#555 Online: Civic Tech Jobs Panel
Christopher Whitaker (he/him), Digital Service Expert, United States Digital Service
Jean Cochrane (she/her), Senior Data Scientist, Cook County Assessor’s Office
Mjumbe Poe (he/him), Lecturer, Master of Urban Spatial Analytics Program at University of Pennsylvania and Software Engineer, Jarvus Innovations
Nikki Lee (she/her), Director of Product, New Practice Lab at New America
Four civic technology practitioners will share their reflections on their careers and the evolution of the field. With backgrounds spanning government, nonprofits, universities, and private companies, the panelists have a breadth of experience and perspectives to share with the CHi Hack Night audience.
Digital Service Expert, United States Digital Service
Christopher Whitaker is a bureaucracy hacker and product manager for the United States Digital Service. Previously, Whitaker led product at the Defense Digital Service with a focus on crisis response and cybersecurity. Whitaker also helped to organize a volunteer network of local civic tech organizations. He currently teaches civic technology and data storytelling at Columbia College Chicago. Whitaker is a U.S. Army veteran having served in Iraq as a mechanized infantryman and has a Master’s of Public Administration.

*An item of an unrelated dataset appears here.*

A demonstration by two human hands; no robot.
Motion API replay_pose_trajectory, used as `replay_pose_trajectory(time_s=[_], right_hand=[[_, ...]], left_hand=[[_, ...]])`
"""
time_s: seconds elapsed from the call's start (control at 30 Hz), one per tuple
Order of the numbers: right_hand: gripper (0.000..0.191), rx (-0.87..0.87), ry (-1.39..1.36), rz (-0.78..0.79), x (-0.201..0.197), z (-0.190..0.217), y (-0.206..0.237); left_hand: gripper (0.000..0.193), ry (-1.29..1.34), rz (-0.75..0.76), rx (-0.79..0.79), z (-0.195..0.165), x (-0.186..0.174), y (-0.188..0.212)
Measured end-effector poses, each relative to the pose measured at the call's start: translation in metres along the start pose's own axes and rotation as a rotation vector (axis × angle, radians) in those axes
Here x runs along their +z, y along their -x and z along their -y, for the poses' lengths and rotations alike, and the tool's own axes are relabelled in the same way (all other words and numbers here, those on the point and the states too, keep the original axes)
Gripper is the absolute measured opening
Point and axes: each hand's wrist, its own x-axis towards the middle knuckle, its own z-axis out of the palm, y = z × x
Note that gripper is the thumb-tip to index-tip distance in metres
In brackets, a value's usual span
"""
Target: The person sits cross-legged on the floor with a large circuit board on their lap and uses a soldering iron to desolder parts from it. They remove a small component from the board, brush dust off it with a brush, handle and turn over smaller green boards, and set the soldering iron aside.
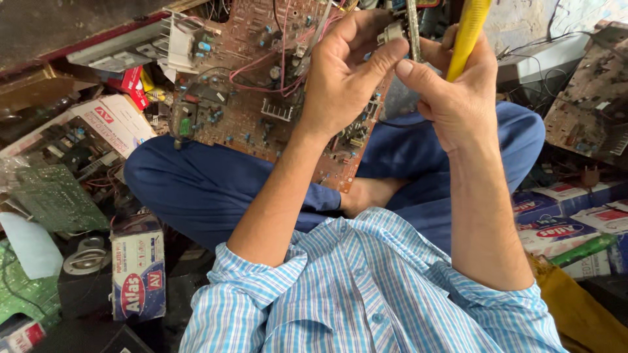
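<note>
Up close, I see my left hand (343, 72) pinching a small grey metal part (391, 31) between thumb and fingertips, right above the brown circuit board (248, 85) that leans on my crossed legs in blue trousers (196, 183). My right hand (451, 91) has its grip pressed around a yellow tool handle (468, 33), thumb tip almost touching the left thumb. Pink wires (261, 62) loop over the board. A green circuit board (52, 196) lies at my left, and printed cardboard boxes (137, 274) sit near both knees.
</note>
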Motion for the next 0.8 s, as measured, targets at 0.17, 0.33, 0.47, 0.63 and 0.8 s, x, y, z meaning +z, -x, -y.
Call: replay_pose_trajectory(time_s=[0.17, 0.33, 0.47, 0.63, 0.8], right_hand=[[0.053, -0.094, -0.020, 0.031, 0.000, -0.004, -0.001], [0.056, -0.198, 0.048, 0.133, -0.002, 0.002, -0.005], [0.054, -0.227, 0.128, 0.085, -0.004, 0.016, 0.003], [0.022, -0.166, 0.347, -0.177, -0.026, 0.021, 0.049], [0.030, -0.300, 0.498, -0.231, -0.056, 0.005, 0.089]], left_hand=[[0.024, 0.047, 0.005, 0.029, -0.005, 0.002, 0.001], [0.033, 0.207, 0.121, 0.035, -0.005, -0.004, 0.003], [0.046, 0.122, 0.140, 0.091, -0.009, -0.010, 0.000], [0.069, 0.092, 0.086, 0.043, -0.019, -0.026, -0.005], [0.060, -0.022, 0.152, 0.160, -0.014, -0.041, -0.006]])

Senior Data Scientist, Cook County Assessor’s Office
Jean got her start in civic tech as a developer at DataMade, where she built websites and ETL pipelines to help journalists, nonprofits, and local governments tell stories with data. She took a few years away from civic tech to work for a remittance company before moving over to the Assessor’s Office, where she helps write software to estimate the value of over a million homes in Cook County. Born and raised in Hyde Park, she lives in Rogers Park and tries to swim in the lake as often as possible.
Lecturer, Master of Urban Spatial Analytics Program at University of Pennsylvania and Software Engineer, Jarvus Innovations
Mjumbe Poe is a lecturer in the MUSA program at the University of Pennsylvania, where he teaches students to build scalable systems to help people make decisions with geospatial data, and an engineering consultant at Jarvus Innovations.
Mjumbe uses technology to build the capacity of individuals and communities to shape their cities, their neighborhoods, and their own lives. He has been developing civic technology since 2010. Under the banner of his consulting firm, Poe Public, he has consulted with cities such as Cambridge, MA and New York, NY on technology to support their participatory budgeting processes. Additionally, he serves as co-founder and CTO of Stepwise, a company dedicated to leveraging open data to help people make smarter, more impactful investments in the built environment. Prior to joining Stepwise in 2016, Mjumbe served as a Digital Services Architect at the City of Philadelphia’s Office of Open Data and Digital Transformation. In 2012, he started at OpenPlans, where he helped to build tools that encouraged city residents to get involved in planning for the future of their cities.
The perspective of technology as a means for social empowerment guides Mjumbe’s professional and extracurricular development. In 2011, he was an inaugural Code for America Fellow, and in 2017 he was awarded a Technology and Democracy fellowship at the Harvard Kennedy School. Additionally, Mjumbe volunteers with Coded by Kids as an instructor and a board member, and he is a member of the planning committee for the biannual International Conference on Appropriate Technology.
Director of Product, New Practice Lab at New America
Nikki Lee is a product manager and product coach who works at the intersection of technology and public good.
Prior to joining New America, Lee worked at Jarvus Innovations on the California Integrated Travel project, supporting data engineering, web development, and strategy teams working to make transit more effective and equitable for Californians. Before that, she worked at 18F for 6 years. She spent the bulk of her time at 18F working on Medicaid IT system modernization, including both consulting on legacy system modernization at the state level and partnering with staff at the Centers for Medicare and Medicaid services to evolve how they fund and oversee state technology projects. She also helped found 18F’s public benefits portfolio, led multiple rounds of hiring, and developed and ran accessibility trainings for staff across 18F and Technology Transformation Services (TTS).
Before joining the federal government, Lee worked at Microsoft building digital pen experiences for Windows. She also holds a bachelor’s degree in electrical and computer engineering from Olin College and a master’s degree in human centered design and engineering from the University of Washington.
Although Lee did not grow up in Seattle, she is a longtime resident and a founding trustee of the Seattle chapter of the Awesome Foundation. In her free time, she likes to ride her bicycle, play video games, and throw a baseball around with her friends. She also enjoys hanging out with her cat.